Desafíos técnicos de la demolición en entornos urbanos consolidados
Demoler un edificio en el centro de una ciudad no es como demoler en zona abierta. Los desafíos son múltiples y definen el precio y la metodología de la obra. La proximidad con edificios linderos —muchas veces en contacto físico con la pared medianera— obliga a demoliciones por etapas, con apuntalamiento de las estructuras vecinas y monitoreo permanente. Las redes de servicios públicos —gas, agua, electricidad, telecomunicaciones— que pasan por el subsuelo o por la fachada del edificio deben ser desconectadas y en algunos casos relocalizadas antes del inicio de la demolición. Los escombros deben ser clasificados y dispuestos según la normativa ambiental vigente: el hormigón puede ser triturado y reutilizado, pero los materiales con asbesto —presentes en edificios anteriores a los años 80— requieren manejo especializado y disposición en sitios habilitados. Este conjunto de condicionantes define un mercado donde la informalidad es un riesgo real: las empresas que no cumplen estas condiciones generan problemas legales y daños que sus clientes terminan pagando.

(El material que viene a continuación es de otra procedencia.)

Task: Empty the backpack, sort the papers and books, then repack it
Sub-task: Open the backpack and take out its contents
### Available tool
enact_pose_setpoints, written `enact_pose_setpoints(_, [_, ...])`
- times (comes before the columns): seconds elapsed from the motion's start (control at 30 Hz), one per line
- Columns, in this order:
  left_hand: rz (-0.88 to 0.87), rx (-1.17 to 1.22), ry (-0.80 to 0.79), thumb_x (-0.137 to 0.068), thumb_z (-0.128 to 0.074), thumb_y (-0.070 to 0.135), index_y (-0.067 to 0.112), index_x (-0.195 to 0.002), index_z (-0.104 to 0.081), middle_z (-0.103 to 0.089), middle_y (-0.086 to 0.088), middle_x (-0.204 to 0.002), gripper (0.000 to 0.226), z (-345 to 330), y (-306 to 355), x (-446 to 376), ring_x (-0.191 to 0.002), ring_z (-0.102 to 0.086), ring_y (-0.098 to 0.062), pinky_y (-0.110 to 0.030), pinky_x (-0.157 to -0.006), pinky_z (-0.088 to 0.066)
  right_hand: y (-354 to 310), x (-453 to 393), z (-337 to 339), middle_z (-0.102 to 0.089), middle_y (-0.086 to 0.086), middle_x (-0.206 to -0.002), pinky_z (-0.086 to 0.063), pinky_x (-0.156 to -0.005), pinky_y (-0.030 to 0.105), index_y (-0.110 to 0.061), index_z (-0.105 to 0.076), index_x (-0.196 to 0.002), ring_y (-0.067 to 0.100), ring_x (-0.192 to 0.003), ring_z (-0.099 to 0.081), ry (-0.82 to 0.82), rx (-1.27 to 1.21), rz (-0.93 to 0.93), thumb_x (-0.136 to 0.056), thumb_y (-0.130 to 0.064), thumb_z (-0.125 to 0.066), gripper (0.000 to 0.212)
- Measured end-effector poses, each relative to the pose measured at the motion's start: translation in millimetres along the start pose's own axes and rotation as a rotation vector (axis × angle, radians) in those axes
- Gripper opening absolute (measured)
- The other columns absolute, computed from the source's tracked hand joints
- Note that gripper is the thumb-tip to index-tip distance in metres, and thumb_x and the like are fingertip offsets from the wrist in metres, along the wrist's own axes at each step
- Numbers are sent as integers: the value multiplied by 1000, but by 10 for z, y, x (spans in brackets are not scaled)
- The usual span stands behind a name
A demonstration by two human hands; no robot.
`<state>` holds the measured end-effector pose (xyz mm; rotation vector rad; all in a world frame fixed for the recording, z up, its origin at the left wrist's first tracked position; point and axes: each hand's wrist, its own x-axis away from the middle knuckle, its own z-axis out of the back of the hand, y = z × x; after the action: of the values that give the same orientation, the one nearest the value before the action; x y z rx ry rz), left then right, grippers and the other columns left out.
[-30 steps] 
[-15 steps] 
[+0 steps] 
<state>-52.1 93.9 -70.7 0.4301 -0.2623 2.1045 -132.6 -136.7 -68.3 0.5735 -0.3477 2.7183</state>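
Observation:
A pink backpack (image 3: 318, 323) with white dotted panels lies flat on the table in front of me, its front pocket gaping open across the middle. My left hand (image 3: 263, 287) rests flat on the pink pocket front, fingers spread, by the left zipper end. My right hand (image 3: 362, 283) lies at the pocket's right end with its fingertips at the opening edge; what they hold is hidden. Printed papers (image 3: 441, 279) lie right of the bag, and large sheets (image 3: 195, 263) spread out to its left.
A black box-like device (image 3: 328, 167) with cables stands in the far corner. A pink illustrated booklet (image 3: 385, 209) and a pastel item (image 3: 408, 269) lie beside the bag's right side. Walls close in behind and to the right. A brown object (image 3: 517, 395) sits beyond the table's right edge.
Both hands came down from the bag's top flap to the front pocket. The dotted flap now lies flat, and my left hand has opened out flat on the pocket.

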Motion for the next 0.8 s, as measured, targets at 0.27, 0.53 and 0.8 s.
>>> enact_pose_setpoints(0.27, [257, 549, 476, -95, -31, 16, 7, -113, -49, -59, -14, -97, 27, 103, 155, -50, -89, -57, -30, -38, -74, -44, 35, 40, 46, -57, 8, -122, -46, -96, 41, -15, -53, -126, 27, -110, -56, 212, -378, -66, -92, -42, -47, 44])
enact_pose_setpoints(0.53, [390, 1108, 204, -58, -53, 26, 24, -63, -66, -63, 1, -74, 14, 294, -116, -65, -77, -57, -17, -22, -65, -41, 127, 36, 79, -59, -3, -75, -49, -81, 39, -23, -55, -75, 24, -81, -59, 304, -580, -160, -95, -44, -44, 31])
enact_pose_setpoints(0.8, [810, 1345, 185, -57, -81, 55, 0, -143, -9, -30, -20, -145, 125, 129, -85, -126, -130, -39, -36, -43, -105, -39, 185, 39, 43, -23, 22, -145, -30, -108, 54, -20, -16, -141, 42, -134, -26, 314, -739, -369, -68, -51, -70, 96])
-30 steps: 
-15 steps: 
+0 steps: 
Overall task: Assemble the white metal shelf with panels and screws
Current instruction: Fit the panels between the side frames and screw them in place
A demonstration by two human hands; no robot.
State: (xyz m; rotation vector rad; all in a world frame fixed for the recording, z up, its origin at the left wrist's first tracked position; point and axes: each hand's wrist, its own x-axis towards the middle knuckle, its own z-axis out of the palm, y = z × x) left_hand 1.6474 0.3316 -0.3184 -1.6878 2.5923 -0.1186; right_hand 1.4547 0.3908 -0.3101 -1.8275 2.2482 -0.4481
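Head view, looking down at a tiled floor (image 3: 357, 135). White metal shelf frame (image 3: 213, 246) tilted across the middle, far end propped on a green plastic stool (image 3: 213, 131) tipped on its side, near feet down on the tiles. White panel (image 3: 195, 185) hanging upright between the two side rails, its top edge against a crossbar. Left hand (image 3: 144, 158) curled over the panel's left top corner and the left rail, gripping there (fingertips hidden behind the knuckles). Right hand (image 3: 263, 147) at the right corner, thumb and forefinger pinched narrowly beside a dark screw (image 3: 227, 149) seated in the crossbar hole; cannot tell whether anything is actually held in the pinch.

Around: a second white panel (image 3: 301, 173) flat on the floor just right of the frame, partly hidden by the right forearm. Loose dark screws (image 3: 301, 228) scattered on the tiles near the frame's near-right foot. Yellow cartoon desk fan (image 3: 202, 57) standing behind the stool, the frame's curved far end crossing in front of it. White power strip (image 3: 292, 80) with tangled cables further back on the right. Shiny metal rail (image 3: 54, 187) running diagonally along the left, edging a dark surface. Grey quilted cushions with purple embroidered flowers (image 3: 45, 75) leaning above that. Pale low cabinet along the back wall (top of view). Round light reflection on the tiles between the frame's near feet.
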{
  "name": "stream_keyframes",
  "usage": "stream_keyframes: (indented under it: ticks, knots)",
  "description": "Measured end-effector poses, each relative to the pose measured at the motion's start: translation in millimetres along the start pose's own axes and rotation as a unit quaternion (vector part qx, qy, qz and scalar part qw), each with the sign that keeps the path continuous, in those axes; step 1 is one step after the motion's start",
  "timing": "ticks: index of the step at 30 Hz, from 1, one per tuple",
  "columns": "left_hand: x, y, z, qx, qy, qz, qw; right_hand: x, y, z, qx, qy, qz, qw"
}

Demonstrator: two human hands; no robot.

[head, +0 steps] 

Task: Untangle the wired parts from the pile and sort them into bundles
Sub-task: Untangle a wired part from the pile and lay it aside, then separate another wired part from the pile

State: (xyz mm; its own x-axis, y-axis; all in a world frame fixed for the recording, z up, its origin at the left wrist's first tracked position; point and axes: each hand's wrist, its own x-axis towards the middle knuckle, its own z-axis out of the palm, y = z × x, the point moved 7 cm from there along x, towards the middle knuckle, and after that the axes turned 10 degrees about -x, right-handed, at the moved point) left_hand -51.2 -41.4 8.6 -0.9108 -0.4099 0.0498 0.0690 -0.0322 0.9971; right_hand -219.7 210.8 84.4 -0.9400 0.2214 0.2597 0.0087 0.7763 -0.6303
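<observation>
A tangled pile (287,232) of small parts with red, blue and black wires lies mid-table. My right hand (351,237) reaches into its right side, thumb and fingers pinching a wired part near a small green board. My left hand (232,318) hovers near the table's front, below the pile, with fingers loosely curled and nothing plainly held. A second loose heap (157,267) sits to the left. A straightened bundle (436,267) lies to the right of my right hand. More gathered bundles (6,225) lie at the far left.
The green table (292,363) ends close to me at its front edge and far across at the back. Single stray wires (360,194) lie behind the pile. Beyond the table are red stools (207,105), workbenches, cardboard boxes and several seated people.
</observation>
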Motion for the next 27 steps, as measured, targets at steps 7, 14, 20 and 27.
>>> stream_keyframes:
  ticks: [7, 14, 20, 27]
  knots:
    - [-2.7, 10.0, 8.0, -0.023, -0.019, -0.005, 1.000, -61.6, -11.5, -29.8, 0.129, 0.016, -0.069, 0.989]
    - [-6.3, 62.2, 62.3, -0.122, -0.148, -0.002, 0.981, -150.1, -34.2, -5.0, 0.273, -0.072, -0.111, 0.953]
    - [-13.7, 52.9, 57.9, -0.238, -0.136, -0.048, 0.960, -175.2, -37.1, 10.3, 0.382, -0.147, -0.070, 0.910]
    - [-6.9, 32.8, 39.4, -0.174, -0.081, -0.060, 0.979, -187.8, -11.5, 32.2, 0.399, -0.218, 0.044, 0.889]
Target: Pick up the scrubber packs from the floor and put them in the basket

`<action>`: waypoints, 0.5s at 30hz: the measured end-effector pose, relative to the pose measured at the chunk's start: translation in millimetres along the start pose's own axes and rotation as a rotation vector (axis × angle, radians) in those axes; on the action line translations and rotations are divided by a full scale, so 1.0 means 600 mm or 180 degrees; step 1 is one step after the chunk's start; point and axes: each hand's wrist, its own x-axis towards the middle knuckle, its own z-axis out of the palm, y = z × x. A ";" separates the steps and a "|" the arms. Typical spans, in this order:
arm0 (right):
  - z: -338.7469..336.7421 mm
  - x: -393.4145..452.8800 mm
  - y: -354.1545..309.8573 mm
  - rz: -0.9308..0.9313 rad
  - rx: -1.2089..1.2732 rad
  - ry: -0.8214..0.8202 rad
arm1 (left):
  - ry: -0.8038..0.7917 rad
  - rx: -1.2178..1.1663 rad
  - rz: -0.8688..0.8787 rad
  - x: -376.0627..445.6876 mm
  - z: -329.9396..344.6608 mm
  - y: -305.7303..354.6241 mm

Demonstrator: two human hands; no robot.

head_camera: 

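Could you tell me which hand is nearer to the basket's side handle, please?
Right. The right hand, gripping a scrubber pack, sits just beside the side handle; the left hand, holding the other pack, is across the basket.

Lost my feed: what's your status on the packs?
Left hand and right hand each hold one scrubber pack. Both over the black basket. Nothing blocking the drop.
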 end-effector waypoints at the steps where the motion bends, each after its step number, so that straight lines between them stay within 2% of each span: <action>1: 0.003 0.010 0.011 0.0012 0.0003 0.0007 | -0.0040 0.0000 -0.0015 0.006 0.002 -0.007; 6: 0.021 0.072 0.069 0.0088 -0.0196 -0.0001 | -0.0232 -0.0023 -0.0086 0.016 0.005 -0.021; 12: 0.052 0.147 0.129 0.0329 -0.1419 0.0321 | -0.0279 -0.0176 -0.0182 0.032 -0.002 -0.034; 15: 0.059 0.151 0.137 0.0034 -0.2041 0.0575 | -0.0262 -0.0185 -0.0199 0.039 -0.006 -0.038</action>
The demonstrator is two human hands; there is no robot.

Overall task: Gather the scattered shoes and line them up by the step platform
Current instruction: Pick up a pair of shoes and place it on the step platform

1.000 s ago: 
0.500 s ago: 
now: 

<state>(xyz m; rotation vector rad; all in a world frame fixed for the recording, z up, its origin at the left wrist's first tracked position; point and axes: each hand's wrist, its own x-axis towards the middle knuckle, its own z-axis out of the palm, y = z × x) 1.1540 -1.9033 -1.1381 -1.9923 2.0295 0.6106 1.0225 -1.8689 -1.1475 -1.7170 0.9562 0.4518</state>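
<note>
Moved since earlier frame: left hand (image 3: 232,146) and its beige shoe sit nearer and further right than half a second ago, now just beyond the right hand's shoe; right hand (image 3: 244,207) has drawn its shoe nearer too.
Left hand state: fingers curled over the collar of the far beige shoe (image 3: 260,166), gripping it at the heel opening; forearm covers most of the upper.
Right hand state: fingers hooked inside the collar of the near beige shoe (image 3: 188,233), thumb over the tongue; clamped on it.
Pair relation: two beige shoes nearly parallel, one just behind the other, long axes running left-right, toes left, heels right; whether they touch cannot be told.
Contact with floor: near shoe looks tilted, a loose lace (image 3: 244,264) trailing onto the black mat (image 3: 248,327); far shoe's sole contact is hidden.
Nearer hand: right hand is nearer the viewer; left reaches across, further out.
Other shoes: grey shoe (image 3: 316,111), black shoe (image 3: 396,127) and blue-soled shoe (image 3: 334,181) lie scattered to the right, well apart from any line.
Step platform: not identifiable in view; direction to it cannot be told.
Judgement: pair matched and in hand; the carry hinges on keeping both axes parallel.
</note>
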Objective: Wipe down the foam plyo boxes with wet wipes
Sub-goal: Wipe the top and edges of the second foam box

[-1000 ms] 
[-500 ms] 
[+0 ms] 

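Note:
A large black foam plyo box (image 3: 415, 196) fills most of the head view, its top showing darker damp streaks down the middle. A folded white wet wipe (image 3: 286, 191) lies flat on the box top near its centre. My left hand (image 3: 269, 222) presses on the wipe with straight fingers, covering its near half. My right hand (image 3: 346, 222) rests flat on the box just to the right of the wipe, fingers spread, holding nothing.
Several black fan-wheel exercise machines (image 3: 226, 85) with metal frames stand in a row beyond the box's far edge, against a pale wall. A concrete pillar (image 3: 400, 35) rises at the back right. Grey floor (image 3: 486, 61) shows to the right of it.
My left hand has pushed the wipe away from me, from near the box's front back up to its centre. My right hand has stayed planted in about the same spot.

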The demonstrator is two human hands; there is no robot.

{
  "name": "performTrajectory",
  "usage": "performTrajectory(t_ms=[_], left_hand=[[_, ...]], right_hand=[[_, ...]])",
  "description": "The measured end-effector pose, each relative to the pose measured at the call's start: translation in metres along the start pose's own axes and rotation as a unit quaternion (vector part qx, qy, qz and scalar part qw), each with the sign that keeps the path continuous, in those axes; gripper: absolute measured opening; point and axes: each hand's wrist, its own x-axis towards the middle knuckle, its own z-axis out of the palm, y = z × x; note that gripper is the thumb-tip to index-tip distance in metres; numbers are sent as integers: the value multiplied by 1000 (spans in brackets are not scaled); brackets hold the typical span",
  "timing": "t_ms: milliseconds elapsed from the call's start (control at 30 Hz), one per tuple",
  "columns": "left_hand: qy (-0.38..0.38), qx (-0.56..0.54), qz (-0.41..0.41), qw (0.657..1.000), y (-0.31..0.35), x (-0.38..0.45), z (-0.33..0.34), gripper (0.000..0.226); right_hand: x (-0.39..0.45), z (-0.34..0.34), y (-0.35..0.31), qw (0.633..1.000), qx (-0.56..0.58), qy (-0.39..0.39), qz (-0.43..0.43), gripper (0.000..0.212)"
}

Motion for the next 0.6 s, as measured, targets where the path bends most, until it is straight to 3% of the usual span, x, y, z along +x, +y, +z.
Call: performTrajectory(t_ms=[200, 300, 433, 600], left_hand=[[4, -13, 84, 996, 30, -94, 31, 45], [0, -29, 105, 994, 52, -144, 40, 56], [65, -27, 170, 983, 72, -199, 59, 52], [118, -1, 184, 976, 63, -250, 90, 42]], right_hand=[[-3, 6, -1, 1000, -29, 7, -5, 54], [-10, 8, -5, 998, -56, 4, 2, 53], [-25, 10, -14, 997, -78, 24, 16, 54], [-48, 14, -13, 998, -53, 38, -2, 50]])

Oportunidades para las empresas de demolición en este segmento
El segmento de demolición de edificios abandonados y reconversión urbana va a crecer en los próximos años por varias razones convergentes. La reactivación del crédito hipotecario genera demanda de viviendas en zonas céntricas donde el suelo libre escasea. Los municipios están bajo presión de vecinos y organizaciones civiles para actuar sobre inmuebles que generan inseguridad y degradación del entorno. Los inversores inmobiliarios encuentran en la demolición y reconversión una ventana de rentabilidad interesante. Las empresas de demolición formal, con equipamiento certificado, personal habilitado y capacidad de gestión de escombros en regla, son las únicas que pueden operar en este segmento de manera sostenible. CAEDE representa exactamente ese perfil: profesionalismo, formalidad y capacidad técnica. Las afiliadas que quieran crecer en este segmento tienen en la Cámara un respaldo institucional valioso para presentarse ante municipios e inversores.